'Rocky' Might Want To Lay Off The Raw Eggs
LINDA WERTHEIMER, host:
We're recommending donuts for breakfast today, because right now we're going to talk about steps you can take if you're worried about the possibility of contaminated eggs.
William Schaffner is chair of the department of preventive medicine at Vanderbilt University. He joins us on the line.
Good morning, doctor.
Dr. WILLIAM SCHAFFNER (Vanderbilt University): Hi, Linda.
WERTHEIMER: So could you explain to us how eggs come to be contaminated in the first place?
Dr. SCHAFFNER: Sure. Salmonella are contained within the hen, within the intestinal tract, and as the egg comes out, the egg surface, the shell can be contaminated by fecal material from the hen. However, the hen can also be infected, and as it's creating the egg, introduce the salmonella into the interior of the egg.
WERTHEIMER: Now, we hear about eggs and salmonella quite a bit. There are a lot of warnings about cake batter or raw cookie dough with eggs. Are eggs especially dangerous or efficient at harboring salmonella?

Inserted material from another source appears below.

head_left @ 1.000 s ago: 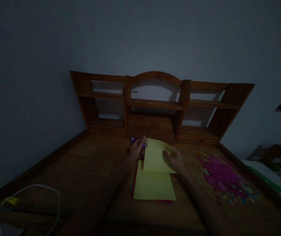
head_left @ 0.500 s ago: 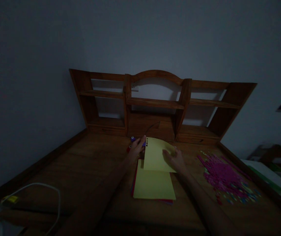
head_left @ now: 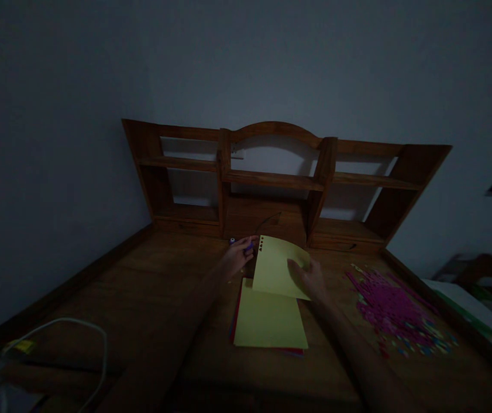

Dr. SCHAFFNER: Well, they're very common, and because we like to consume them semi-cooked frequently, and even occasionally raw, there's a hazard of our ingesting the salmonella and having the salmonella set up housekeeping in our own intestinal tract.
WERTHEIMER: So given the nature of the major producers of eggs that are in trouble at this moment with salmonella, would it help to buy organic eggs or cage-free eggs? Would that make a difference?
Dr. SCHAFFNER: I've never seen data to suggest that those chickens are less apt to be salmonella infected. They might be because basically they're farmed the way it used to be in the old days, where farms had smaller flocks. Here you have these gigantic egg-laying factories almost, and you can see that there are many opportunities for much wider contamination of the eggs.
WERTHEIMER: If you're concerned about contamination, can you kill the salmonella somehow? If you cook the eggs, would that make a difference?
Dr. SCHAFFNER: Absolutely, absolutely. And the recommendation is to cook eggs thoroughly. No more soft-boiled, no more loosely scrambled, and no more easy-over.
WERTHEIMER: Is pasteurizing an option?
Dr. SCHAFFNER: It looks to be. There is a technology that the folks who do this claim will not alter the taste or the utility of eggs. And you can pasteurize them, which not only cleans the outside, but kills the bugs in the interior of the egg. That's not widely used yet, and there's some people who suggest, well, maybe the eggs don't taste exactly the same.
WERTHEIMER: You're not talking about the ones that come in the little milk cartons. You're talking about the egg in the shell, but pasteurized.
Dr. SCHAFFNER: Exactly.
WERTHEIMER: Is salmonella just a fact of life now, a reality of modern food production? There was a peanut outbreak in 2009, pistachios that same year. Is it just unavoidable?
Dr. SCHAFFNER: Salmonella are avoidable to a large degree, but in our modern environment we create circumstances where salmonella contamination can be distributed nationwide. Our food stuff used to be acquired locally and so you would have small outbreaks of salmonella. Now what happens, if you have a contaminated product, it can be distributed over the entire country. And so the opportunity for very large outbreaks is much more now than it used to be.
WERTHEIMER: So how worried should we be? Is this as scary as it seems?
Dr. SCHAFFNER: It's - it's a bit scary, and I think we ought to be cautious. We ought to, when we use eggs, be careful, wash our hands before and after egg preparation and cook them very, very thoroughly.
WERTHEIMER: Eww. I hate hard-boiled eggs and hard fried eggs and all of that.
Dr. SCHAFFNER: I agree with you.
(Soundbite of laughter)
WERTHEIMER: OK. Dr. Schaffner, thank you very much.
Dr. SCHAFFNER: Linda, it's a pleasure. Bye-bye.